Röntgen-Thorax, Abdomen-Sonographie und Funduskopie sollten dagegen vor ART-Beginn zum Standardprogramm gehören. Die heute gerne vernachlässigte klinische Untersuchung ist ernst zu nehmen. Für problematisch halten wir den Vorschlag einiger Autoren, bei erheblich immunkompromittierten Patienten noch vor ART mit einer MAC-Prophylaxe zu beginnen. Prophylaxen können ein MAC-IRIS nicht verhindern (Phillips 2002+2005). Ob die Gabe von IL-2 oder GM-CSF Sinn macht (Pires 2005), müssen prospektive Studien erst beweisen.

Insbesondere bei Mykobakteriosen sollte dagegen mit Steroiden nicht gespart werden.
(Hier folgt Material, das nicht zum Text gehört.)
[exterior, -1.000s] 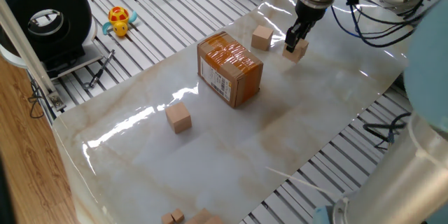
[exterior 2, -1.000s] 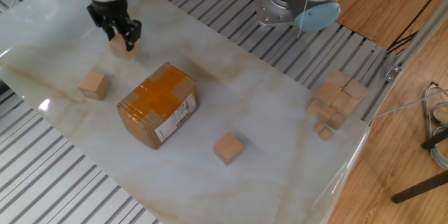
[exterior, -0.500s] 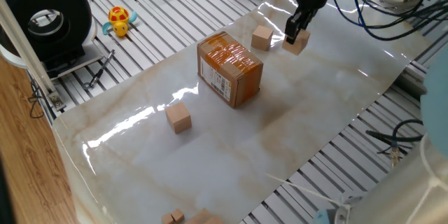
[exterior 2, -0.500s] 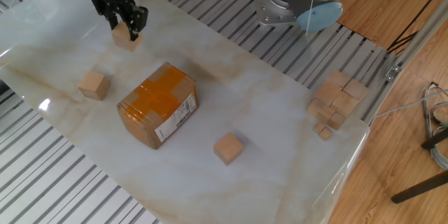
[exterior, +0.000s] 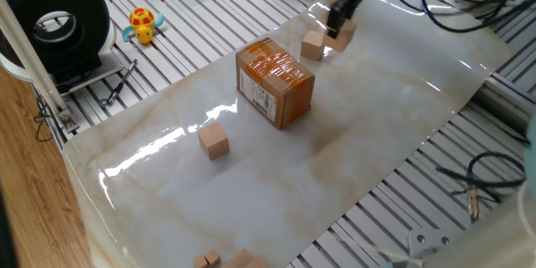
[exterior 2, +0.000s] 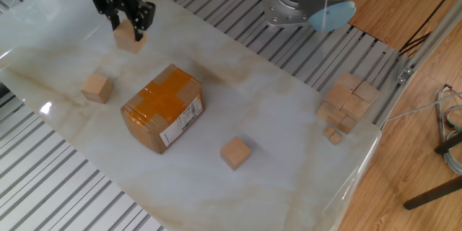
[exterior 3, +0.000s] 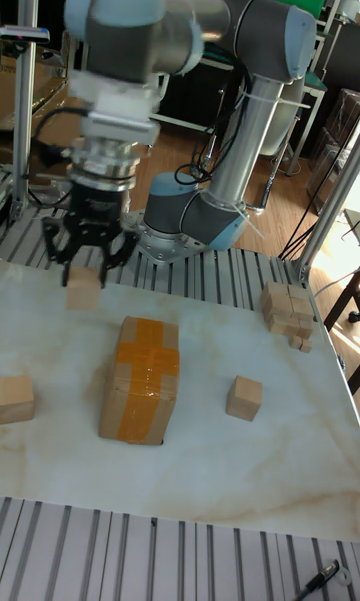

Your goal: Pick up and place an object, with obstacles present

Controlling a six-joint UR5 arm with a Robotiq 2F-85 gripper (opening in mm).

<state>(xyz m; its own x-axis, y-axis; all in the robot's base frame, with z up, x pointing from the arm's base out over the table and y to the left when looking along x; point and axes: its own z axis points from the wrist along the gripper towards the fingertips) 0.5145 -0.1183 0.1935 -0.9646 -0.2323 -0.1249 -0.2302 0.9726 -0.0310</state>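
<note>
The gripper (exterior 2: 124, 23) is clamped on a cube (exterior 2: 128, 37), its two fingers pinching the top of the block so that most of it hangs below the tips. The cube is lifted clear of the table (exterior 2: 289, 115), above the far end from the stack of spare cubes (exterior 2: 349, 99). A second cube (exterior 2: 96, 87) sits on the table near that end, just below and to the side of the held one. The box (exterior 2: 162, 107) stands in the middle of the table, between the gripper and a third cube (exterior 2: 235, 152).

The grip looks shallow, so a quick swing or a bump might twist the cube or let it slip out. If the arm carries it toward the other end at too low a height, the hanging cube could clip the box's top edge and shove it. A drop here could also knock the second cube.
</note>
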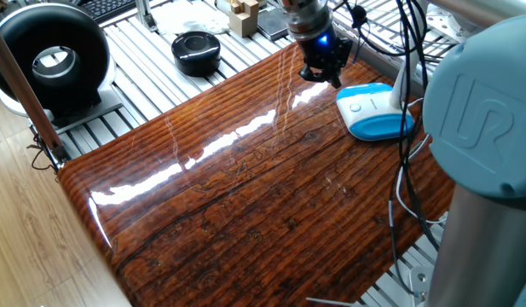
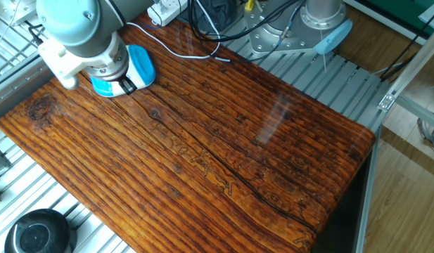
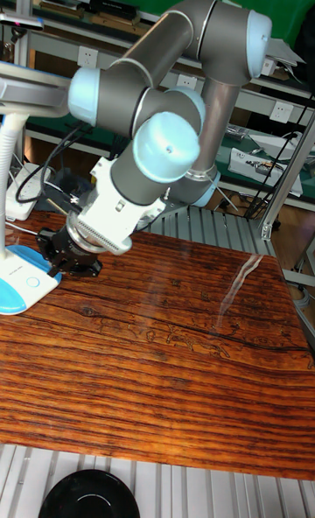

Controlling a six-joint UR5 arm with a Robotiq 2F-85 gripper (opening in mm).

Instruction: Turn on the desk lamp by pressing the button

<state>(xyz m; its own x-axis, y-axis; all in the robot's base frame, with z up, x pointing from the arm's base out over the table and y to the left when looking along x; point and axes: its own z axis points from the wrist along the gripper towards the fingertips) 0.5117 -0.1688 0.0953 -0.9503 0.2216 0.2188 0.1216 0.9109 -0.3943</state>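
Note:
The desk lamp (image 1: 375, 112) has a flat rounded base with a white top and light blue sides, and stands at the far right corner of the wooden table (image 1: 245, 196). A small round button (image 1: 356, 107) shows on the base's top. My gripper (image 1: 324, 75) hangs just left of the base, close above the table. In the other fixed view the gripper (image 2: 127, 86) covers the near edge of the lamp (image 2: 141, 65). The tall view shows the gripper (image 3: 66, 264) beside the lamp base (image 3: 22, 283), with the slim white neck (image 3: 9, 164) rising behind. No view shows the fingertips clearly.
A round black disc device (image 1: 196, 51) and a black ring-shaped device (image 1: 49, 61) sit on the slatted metal bench beyond the table. A white power strip (image 2: 164, 10) and several cables (image 2: 202, 31) lie behind the lamp. My arm's large grey-blue joint (image 1: 480, 102) fills the right foreground.

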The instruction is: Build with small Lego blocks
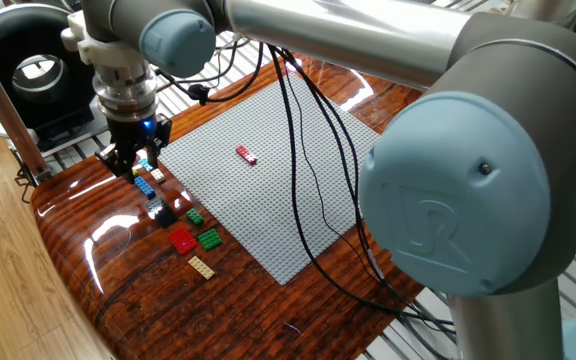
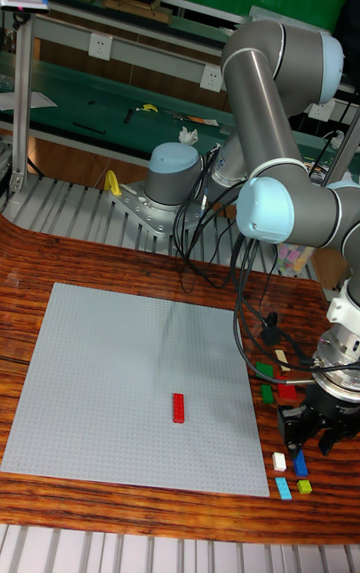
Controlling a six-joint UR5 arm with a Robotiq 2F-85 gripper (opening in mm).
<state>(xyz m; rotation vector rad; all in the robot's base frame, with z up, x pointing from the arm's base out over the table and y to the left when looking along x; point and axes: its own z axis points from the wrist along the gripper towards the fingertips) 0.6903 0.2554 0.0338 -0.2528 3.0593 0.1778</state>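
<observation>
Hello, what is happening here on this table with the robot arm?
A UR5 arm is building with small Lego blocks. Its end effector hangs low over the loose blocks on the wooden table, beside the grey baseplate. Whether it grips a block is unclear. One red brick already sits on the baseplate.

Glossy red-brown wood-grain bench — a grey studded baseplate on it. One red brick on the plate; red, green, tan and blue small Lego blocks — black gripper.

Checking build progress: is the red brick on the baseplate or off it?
On it: the red brick lies alone on the grey baseplate.
</observation>
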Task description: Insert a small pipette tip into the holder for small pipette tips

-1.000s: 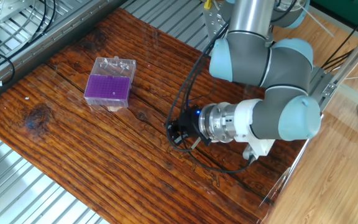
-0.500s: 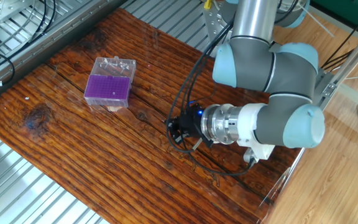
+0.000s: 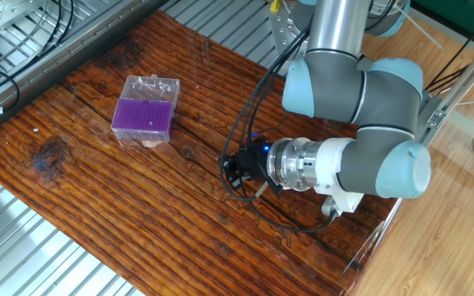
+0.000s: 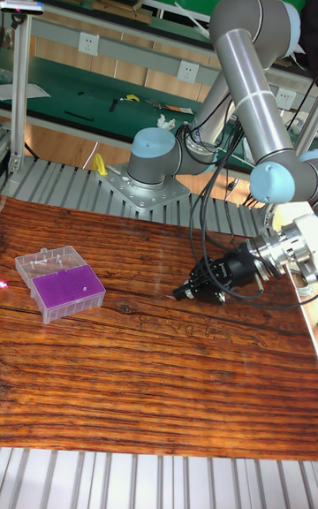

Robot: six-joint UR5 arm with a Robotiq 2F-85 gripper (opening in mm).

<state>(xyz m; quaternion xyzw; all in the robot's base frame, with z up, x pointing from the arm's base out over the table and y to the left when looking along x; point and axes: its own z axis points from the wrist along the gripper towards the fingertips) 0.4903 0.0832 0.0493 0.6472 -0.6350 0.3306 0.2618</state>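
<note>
Slightly shifted since 1 s back: the arm's elbow and wrist housings are seen a touch further right and lower, while the gripper [image 3: 235, 174] has barely changed place over the wood; next to no change vs. 0.5 s ago.

Landmark: the holder for small pipette tips [image 3: 144, 112]. It is seen as a small clear plastic box w/ a square purple top plate, dotted w/ a fine grid of tiny holes. A clear lid or rear section [image 4: 48, 260] is seen lying flat behind the purple plate, on the side away from the gripper's end of the table. The box rests flat on the wooden table [image 3: 97, 189], apparently upright.

The gripper is held well apart from the holder, off to its right in the fixed view, low over the planks w/ the wrist lying approx. horizontal and the fingers pointed back toward the holder's side. Finger spread can't be told: the black tips are small and dark in both views; whether anything is pinched can't be made out either.

Black cables [image 3: 249, 123] are looped from the wrist up along the arm. Metal roller rails [image 3: 6, 247] are seen on the table's near side, left of and below the holder.
</note>
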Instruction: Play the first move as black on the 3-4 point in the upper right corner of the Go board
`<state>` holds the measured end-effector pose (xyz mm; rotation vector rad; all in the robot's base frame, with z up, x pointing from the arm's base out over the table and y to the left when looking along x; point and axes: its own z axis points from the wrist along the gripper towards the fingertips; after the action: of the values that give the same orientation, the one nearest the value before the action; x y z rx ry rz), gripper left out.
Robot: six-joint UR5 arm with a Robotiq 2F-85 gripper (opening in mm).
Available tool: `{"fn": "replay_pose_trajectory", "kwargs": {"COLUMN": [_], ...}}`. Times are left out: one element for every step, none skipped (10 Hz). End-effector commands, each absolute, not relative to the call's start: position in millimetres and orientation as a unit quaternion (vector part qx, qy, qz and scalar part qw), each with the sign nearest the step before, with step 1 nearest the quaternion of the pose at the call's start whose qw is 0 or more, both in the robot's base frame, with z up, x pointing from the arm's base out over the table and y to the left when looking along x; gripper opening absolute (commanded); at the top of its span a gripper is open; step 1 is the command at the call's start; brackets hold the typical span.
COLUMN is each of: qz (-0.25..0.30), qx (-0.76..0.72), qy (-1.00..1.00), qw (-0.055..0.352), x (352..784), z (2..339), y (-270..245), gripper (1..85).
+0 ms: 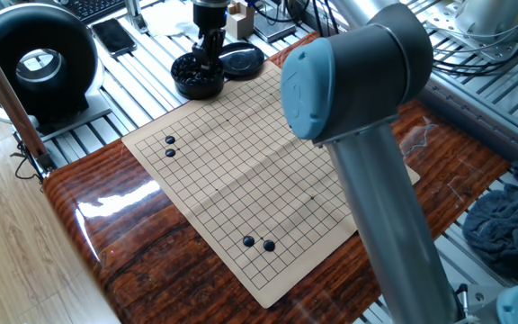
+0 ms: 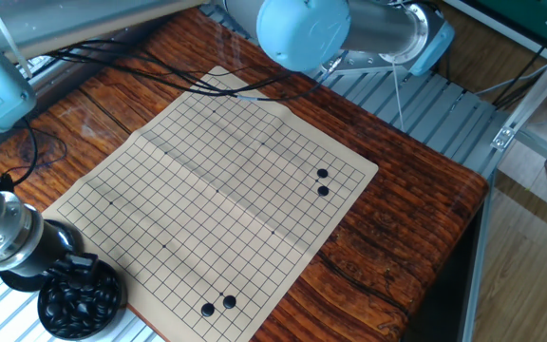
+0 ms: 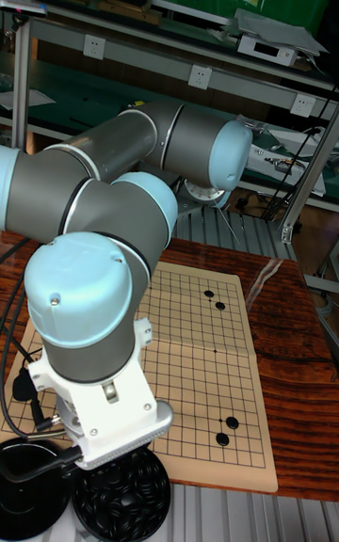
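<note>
Black stones (image 2: 81, 301) fill the bowl (image 1: 197, 86) right under the jaws (image 1: 209, 65); their grip cannot be told.

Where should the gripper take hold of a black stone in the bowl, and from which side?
Probably straight from above. The bowl is open only at the top and heaped with loose stones, so pinch one stone on top of the heap across its rounded edges. The gripper already points down into the bowl.
</note>
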<state>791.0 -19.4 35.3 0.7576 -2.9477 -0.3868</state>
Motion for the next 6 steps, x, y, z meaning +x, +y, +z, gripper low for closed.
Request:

In einer randomisierten Studie zeigte sich ein deutlicher klinischer Vorteil durch Prednisolon (Meintjes 2010).

In jedem Fall sollte man sich auf untypische Lokalisationen, Befunde und Verläufe der opportunistischen Infektionen einstellen. Die Prognose des IRIS ist generell gut, die Mortalität ist nicht höher als bei Patienten ohne IRIS (Park 2006).